In all 4 affected individuals of a Turkish family with CMT4B2, Senderek et al. (2003) identified a homozygous in-frame deletion of exons 11 and 12 of the SBF2 gene (607697.0001).

In 2 Italian sibs with CMT4B2 reported by Gambardella et al. (1998), Conforti et al. (2004) identified a homozygous splice site mutation in the SBF2 gene (607697.0005).

CMT4B2 With Early-Onset Glaucoma

In 2 families with CMT4B2 with early-onset glaucoma, Azzedine et al. (2003) identified 2 homozygous nonsense mutations in the SBF2 gene (607697.0002-607697.0003). The mutations segregated with the disease in both pedigrees.

Hirano et al. (2004) identified a homozygous nonsense mutation in the SBF2 gene (607697.0004) in 3 affected members of a family with CMT4B2 with early-onset glaucoma reported by Kiwaki et al. (2000). Hirano et al. (2004) noted that CMT4B2 patients with truncating mutations in the SBF2 gene developed early-onset glaucoma.

Animal Model

Tersar et al. (2007) generated Sbf2-null mice as a mouse model of CMT4B2 and found that Sbf2-null mice progressively developed myelin outfoldings and infoldings in motor and sensory peripheral nerves concomitant with decreased motor performance. The number and complexity of myelin misfoldings increased with age, associated with axonal degeneration, and decreased compound motor action potential amplitude. There was mild impairment of nerve conduction velocities. There was not a significant alteration in myelin thickness or axon diameter. Loss of Sbf2 did not affect the levels of its binding partner Mtmr2 in peripheral nerves.

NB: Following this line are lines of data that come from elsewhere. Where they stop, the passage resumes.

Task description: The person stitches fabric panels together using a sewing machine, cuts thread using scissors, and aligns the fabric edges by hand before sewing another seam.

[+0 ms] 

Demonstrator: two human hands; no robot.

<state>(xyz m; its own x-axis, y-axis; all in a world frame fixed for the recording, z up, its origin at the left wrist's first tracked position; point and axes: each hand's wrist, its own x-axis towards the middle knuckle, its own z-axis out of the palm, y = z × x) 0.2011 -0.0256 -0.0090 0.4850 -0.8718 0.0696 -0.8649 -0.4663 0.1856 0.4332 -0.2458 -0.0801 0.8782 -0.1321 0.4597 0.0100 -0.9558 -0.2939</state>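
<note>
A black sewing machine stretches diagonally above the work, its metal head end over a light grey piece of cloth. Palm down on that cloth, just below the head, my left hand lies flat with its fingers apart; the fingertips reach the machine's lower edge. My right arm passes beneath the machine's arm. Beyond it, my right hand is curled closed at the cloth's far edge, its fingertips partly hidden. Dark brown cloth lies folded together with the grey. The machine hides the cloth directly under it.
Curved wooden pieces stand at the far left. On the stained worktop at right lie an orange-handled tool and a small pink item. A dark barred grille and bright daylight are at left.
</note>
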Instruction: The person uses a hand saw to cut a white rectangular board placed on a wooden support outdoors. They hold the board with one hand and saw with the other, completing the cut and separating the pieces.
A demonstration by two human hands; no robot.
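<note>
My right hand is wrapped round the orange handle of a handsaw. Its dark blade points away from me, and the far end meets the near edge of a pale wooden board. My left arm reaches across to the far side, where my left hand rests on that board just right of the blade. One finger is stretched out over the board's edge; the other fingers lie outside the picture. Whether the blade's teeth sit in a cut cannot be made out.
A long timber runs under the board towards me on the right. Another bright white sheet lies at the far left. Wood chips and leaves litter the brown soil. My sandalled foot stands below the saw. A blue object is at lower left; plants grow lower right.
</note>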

Robinson et al. (2008) found that mice with targeted disruption of the Sbf2 gene developed a peripheral neuropathy characterized by reduced nerve conduction velocity, myelin outfoldings and infoldings, and progressive dysmyelination, similar to that observed in CMT4B2. Although myelin infoldings and outfoldings were most prominent at the paranode, morphologic analysis indicated that the ultrastructure of the node of Ranvier and paranode was intact in Sbf2-deficient nerve fibers. Mtmr2 levels were decreased by approximately 50% in Sbf2-deficient sciatic nerves, suggesting a regulatory relationship between the 2 proteins.